English-as-a-second language faculty hope they are getting closer to adding a developmental lab for the center for English language learning in Oppenheimer Academic Center.

Sharla Jones, English-as-a-second language professor, has worked to build this lab for the past 10 years.

“The sense of community that the students have is something I would like to see more of in a learning center,” Jones said Feb. 19.

Jones also created a language learning lab at Northwest Vista College, which operated from 2000 until the ESL program was canceled in 2010. 

“Students would come because they like the idea of those specialized workshops when we had a facility to do it in,” Jones said.

The lab here would offer computers equipped with supporting software for reading, writing, grammar, listening and speaking skills practice; writing and reading centers with an ESL resource library; tutoring services; and specialized workshops and seminars.

Cross-language tutoring would be an added benefit the lab would bring to the program by encouraging better collaboration between all student languages, Jones said.

“You can have students who are studying Spanish who could get tutoring from the students who are studying English who are Spanish speakers,” Jones said.

Funding is the main factor holding up production, Jones said.

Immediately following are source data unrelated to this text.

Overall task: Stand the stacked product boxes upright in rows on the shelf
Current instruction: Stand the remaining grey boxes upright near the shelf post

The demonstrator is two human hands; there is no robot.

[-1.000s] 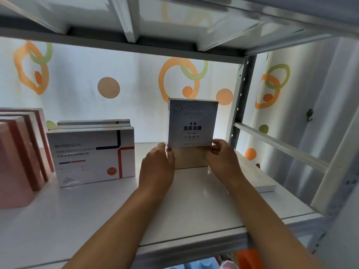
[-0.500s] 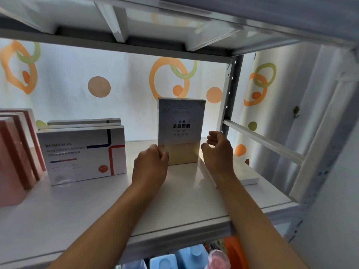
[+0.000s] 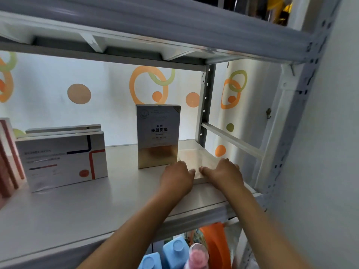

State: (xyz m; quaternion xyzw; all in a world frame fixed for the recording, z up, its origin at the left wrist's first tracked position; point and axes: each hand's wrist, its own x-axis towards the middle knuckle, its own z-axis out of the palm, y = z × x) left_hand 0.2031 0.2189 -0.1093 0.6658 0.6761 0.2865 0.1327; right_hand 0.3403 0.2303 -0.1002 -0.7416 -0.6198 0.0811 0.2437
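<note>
A silver and gold product box [image 3: 157,136] stands upright on the white shelf [image 3: 87,202], free of both hands. To its right a flat box [image 3: 196,158] of the same kind lies on the shelf. My left hand [image 3: 177,176] and my right hand [image 3: 223,173] rest side by side on the flat box's near edge, fingers curled over it. Whether more boxes lie under it is hidden.
Upright white boxes with red and blue lines [image 3: 62,162] stand at the left, pink boxes [image 3: 7,156] beyond them. A grey shelf post [image 3: 206,105] and a crossbar [image 3: 231,140] bound the right side. Blue and pink bottles [image 3: 174,253] stand on the level below.
Both hands let go of the upright silver and gold box and moved right and down onto the flat box beside it. The upright box stays standing.
</note>
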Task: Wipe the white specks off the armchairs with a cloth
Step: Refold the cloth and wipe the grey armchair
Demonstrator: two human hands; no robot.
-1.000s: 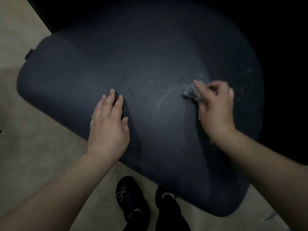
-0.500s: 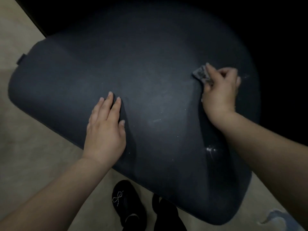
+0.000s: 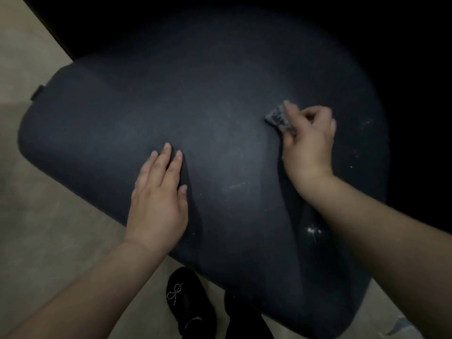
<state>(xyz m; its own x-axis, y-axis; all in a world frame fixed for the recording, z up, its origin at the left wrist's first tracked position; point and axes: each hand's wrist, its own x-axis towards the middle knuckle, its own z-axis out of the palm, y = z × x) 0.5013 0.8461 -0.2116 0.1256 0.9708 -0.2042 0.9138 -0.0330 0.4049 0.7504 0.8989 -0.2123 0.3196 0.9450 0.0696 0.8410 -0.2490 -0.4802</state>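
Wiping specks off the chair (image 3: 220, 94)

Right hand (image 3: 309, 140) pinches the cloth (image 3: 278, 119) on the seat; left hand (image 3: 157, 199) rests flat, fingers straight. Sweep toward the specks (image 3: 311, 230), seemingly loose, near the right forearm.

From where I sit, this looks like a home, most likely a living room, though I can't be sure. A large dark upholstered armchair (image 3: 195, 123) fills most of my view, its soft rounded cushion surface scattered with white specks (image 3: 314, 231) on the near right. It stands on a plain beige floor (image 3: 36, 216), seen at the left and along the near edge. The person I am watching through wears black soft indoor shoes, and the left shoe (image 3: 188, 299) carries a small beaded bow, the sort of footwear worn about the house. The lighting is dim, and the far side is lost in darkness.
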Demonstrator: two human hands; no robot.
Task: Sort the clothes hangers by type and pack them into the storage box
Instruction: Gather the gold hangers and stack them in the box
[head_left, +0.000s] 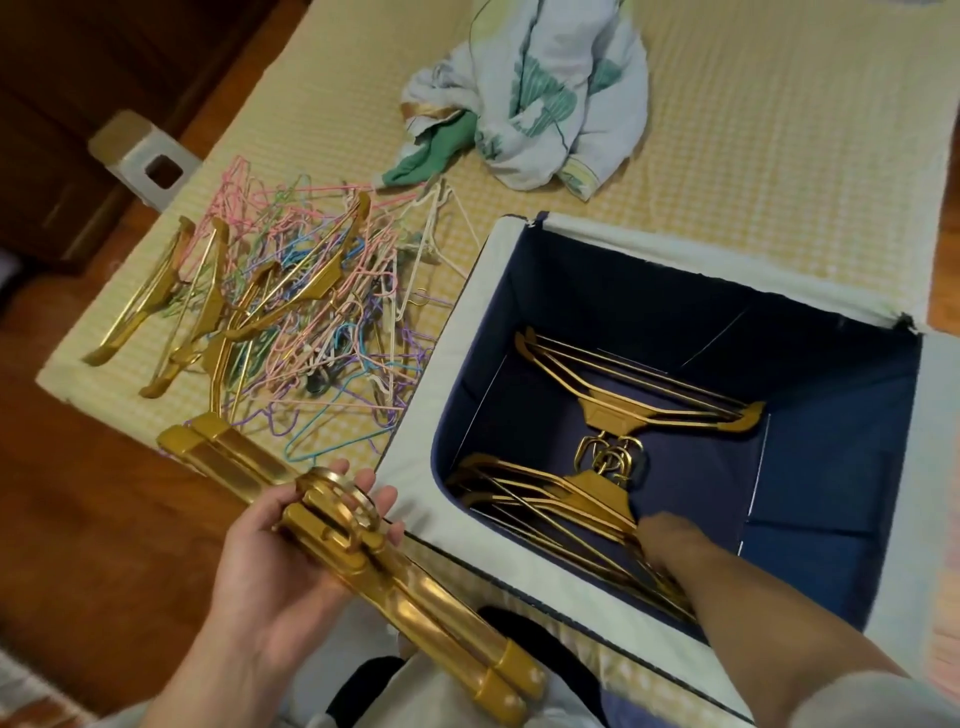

“That’s what we are trying to figure out. Where we are getting the money from to do this,” Jones said.

With a cost of about $30,000, the lab would have 25 sign-in computers with software, 30 headphones with microphone capabilities and job opportunities for supplemental instructional leaders.

Monitors would be furnished by the office of technology services, she said.

The development of the learning center is coming out in phases, Tom Cox, chair of languages, said Feb. 19.

Phase 1 is finding a suitable classroom for the lab, then finding the funding for furniture and software, Cox said.

“It is still in the early planning stages, but it would be nice if we could have part of it rolled out by fall, but that would be a little optimistic depending on what would happen over summer,” Cox said.

The ESL program is part of the languages department. The coordinator for ESL is Professor Anna Budzinski.

The program offers four levels of courses in Flex 1 and Flex 2 semesters.

Each level offers courses under the ESLA rubric in speaking and listening, writing, grammar and reading.

After Level 4, students who are enrolled in the ESLA credit program can take English for Academic Purposes classes.

ENGA courses are designed for English language learners to help transition them into college-level classes, according to the ESL webpage on the college website.

ENGA courses are in reading and vocabulary, and composition and grammar.

During the fall semester, 993 students were enrolled in the ESLA program in two flex semesters.